### Work order
Write out the whole listing again, exactly.

### Provided data
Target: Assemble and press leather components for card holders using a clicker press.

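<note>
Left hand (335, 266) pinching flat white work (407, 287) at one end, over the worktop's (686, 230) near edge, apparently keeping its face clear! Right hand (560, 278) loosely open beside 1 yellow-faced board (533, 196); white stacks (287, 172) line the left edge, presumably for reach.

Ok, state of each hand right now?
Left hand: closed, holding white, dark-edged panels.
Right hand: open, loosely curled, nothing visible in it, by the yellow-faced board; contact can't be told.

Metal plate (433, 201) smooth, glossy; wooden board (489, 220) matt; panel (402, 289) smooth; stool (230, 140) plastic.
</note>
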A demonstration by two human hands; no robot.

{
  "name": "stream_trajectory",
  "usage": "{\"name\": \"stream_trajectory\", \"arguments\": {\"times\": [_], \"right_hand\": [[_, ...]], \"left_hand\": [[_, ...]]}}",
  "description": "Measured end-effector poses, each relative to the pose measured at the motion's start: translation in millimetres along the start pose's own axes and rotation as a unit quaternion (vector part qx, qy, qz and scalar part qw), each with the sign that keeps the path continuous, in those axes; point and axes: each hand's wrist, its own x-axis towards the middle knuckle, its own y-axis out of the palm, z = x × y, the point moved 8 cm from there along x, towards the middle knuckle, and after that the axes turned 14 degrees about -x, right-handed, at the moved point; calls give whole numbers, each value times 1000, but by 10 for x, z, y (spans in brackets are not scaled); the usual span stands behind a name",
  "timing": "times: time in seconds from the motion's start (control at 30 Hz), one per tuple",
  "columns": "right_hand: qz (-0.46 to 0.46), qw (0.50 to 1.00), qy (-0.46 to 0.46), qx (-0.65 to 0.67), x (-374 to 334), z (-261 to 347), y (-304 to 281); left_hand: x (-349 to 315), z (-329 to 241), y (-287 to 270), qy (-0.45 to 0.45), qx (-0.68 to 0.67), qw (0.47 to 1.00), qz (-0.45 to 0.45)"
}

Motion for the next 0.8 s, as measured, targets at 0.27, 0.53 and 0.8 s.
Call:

### Exercise result
Target: Assemble and press leather components for card holders using a clicker press.

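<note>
Left hand (335, 266) pinching flat white work (407, 287) at one end, over the worktop's (686, 230) near edge, apparently keeping its face clear! Right hand (560, 278) loosely open beside 1 yellow-faced board (533, 196); white stacks (287, 172) line the left edge, presumably for reach.

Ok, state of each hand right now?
Left hand: closed, holding white, dark-edged panels.
Right hand: open, loosely curled, nothing visible in it, by the yellow-faced board; contact can't be told.

Metal plate (433, 201) smooth, glossy; wooden board (489, 220) matt; panel (402, 289) smooth; stool (230, 140) plastic.
</note>
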A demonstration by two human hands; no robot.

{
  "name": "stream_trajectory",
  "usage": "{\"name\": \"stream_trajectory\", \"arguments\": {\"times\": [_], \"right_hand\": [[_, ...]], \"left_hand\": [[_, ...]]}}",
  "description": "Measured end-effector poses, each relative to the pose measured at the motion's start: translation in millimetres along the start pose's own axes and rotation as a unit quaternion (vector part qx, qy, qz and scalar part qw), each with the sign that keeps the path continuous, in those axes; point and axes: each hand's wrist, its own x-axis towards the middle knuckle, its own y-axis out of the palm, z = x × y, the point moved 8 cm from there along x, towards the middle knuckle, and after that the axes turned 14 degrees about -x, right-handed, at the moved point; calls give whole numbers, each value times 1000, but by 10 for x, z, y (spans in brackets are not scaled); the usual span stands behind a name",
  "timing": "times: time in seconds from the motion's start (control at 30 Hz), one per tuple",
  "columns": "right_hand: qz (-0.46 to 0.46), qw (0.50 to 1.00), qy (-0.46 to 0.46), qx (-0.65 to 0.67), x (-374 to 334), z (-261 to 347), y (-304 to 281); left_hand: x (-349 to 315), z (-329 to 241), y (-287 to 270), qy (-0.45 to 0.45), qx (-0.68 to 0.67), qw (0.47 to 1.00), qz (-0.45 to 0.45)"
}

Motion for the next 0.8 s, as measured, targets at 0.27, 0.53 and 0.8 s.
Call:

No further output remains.